Each line at or after the one containing "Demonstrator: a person" should be transcribed exactly, up to and including the final line of the data.

________________

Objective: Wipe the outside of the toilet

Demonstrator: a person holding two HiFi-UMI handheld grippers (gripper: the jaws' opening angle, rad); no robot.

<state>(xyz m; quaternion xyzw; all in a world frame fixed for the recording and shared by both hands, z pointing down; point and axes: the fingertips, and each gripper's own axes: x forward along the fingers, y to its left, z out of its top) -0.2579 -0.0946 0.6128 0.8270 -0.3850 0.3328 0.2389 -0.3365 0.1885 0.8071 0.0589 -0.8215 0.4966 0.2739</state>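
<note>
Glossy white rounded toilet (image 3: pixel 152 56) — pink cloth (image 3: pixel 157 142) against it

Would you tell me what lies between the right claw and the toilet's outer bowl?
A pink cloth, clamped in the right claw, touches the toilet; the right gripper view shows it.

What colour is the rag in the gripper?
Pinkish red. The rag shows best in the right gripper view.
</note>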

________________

## [Solution to the exercise]
Demonstrator: a person holding two HiFi-UMI handheld grippers (gripper: the jaws' opening angle, rad); no robot.

<state>(xyz m; quaternion xyzw; all in a world frame fixed for the recording and shared by both hands, z pointing down; point and axes: the fingertips, and each gripper's own axes: x forward along the fingers, y to its left, z out of its top) -0.2579 -0.0946 0.6128 0.8270 -0.3850 0.3328 0.2389 -0.3365 0.1885 0.8071 0.0589 -0.8215 0.4966 0.2739</state>
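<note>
Glossy white rounded toilet (image 3: pixel 152 56) — pink cloth (image 3: pixel 157 142) against it

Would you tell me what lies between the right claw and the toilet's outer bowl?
A pink cloth, clamped in the right claw, touches the toilet; the right gripper view shows it.

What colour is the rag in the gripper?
Pinkish red. The rag shows best in the right gripper view.
</note>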

The work on this exercise is finished.